新方式では,出生直後(生後12時間以内)に抗HBs人免疫グロブリン(hepatitis B immunoglobulin:HBIG)を筋注し,HBワクチンを,出生直後,生後1カ月,6カ月に接種する。その後,生後9~12カ月を目安に採血を行う。HBe抗原陽性妊婦からの出生児の場合,防止処置を行っても5%はキャリア化する。高ウイルス量妊婦では,母子感染予防として,核酸アナログ投与が有効である1)2)

WHOによると,14年時点では190カ国が予防接種を導入済みであり,世界中の乳児の84%が3回のHBワクチンを接種している。
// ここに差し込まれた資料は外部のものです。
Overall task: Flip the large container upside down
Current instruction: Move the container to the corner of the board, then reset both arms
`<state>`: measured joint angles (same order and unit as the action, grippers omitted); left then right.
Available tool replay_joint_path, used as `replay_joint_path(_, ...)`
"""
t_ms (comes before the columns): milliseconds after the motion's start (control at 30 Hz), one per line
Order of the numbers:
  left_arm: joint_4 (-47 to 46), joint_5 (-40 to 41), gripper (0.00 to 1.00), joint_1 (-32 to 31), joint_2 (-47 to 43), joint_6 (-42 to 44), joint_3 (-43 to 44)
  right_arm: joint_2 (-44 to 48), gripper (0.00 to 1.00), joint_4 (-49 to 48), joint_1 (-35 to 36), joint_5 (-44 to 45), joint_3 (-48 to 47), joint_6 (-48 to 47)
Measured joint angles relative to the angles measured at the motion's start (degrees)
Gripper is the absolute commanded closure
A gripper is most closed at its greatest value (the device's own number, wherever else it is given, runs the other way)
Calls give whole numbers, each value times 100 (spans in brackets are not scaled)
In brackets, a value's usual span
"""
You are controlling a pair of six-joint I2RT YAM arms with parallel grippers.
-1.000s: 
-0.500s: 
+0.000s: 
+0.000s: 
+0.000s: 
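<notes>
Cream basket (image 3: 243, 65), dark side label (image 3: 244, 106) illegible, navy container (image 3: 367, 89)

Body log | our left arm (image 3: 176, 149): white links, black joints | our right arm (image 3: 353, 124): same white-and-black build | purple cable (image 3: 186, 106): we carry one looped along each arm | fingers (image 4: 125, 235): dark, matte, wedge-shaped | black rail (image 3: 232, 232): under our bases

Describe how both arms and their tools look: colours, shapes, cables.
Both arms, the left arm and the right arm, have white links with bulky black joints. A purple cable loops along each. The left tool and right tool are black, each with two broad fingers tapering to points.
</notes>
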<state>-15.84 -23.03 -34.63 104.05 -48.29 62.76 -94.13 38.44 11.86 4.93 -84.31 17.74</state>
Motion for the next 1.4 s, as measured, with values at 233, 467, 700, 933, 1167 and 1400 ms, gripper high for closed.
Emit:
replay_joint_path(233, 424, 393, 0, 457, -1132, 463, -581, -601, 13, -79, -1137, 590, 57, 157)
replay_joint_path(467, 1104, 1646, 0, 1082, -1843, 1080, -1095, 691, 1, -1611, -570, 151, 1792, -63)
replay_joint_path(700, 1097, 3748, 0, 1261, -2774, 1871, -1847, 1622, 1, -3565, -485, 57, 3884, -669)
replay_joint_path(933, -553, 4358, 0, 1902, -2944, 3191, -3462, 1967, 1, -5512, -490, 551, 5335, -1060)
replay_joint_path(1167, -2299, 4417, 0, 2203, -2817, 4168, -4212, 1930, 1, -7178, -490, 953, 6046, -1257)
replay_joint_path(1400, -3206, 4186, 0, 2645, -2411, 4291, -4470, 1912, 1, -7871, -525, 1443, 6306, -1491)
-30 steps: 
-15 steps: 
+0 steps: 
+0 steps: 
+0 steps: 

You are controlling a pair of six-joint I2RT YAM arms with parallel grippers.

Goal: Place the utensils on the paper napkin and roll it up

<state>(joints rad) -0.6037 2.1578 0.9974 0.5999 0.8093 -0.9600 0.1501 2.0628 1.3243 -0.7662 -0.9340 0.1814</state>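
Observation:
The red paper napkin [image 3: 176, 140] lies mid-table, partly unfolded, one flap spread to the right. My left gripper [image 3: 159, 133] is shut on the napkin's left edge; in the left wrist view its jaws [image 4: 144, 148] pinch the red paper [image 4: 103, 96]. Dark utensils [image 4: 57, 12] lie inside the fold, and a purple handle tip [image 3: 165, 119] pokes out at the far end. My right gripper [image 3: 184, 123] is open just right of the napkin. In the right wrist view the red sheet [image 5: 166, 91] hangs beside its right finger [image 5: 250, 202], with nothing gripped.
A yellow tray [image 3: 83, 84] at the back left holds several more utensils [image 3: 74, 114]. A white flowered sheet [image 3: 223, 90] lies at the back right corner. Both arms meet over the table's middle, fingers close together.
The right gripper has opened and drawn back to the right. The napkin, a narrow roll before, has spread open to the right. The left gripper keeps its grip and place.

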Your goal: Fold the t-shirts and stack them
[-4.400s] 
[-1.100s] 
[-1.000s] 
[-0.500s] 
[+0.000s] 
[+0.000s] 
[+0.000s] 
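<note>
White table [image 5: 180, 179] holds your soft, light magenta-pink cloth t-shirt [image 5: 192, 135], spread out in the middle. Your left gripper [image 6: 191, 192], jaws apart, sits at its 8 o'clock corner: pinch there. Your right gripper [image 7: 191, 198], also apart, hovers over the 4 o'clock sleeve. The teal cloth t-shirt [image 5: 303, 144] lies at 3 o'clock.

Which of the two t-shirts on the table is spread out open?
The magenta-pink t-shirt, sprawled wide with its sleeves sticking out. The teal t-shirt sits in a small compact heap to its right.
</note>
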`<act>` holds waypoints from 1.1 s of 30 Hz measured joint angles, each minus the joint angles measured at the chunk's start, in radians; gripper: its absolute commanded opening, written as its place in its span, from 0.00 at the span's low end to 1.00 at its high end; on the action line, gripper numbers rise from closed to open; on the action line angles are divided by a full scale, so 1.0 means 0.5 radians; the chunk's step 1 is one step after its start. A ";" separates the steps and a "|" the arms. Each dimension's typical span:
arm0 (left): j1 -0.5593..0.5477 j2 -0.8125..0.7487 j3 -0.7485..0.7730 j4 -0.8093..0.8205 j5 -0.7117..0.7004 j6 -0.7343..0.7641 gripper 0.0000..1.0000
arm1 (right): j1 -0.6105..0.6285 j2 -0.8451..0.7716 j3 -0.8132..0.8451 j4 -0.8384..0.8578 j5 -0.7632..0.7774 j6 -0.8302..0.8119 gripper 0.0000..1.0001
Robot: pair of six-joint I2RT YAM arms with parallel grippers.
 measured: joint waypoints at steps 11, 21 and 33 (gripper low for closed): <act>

わが国でもようやく16年10月1日より定期接種が開始となった。対象は16年4月1日以降生まれの1歳までの児である。標準的なスケジュールは生後2カ月,3カ月,7~8カ月の3回であるが,1歳を過ぎてしまうと,自費扱いとなってしまうため,注意が必要である。また,これまで通り,母子感染予防は保険で行われる。母親以外に同居家族内にキャリアがいる場合も,母子感染予防と同じスケジュールで定期接種が可能である。

【文献】

1) 杉浦時雄, 他:肝臓. 2012;53(10):610-4.

2) 大江雅美子, 他:日周産期・新生児会誌. 2016;52 (1):165-8.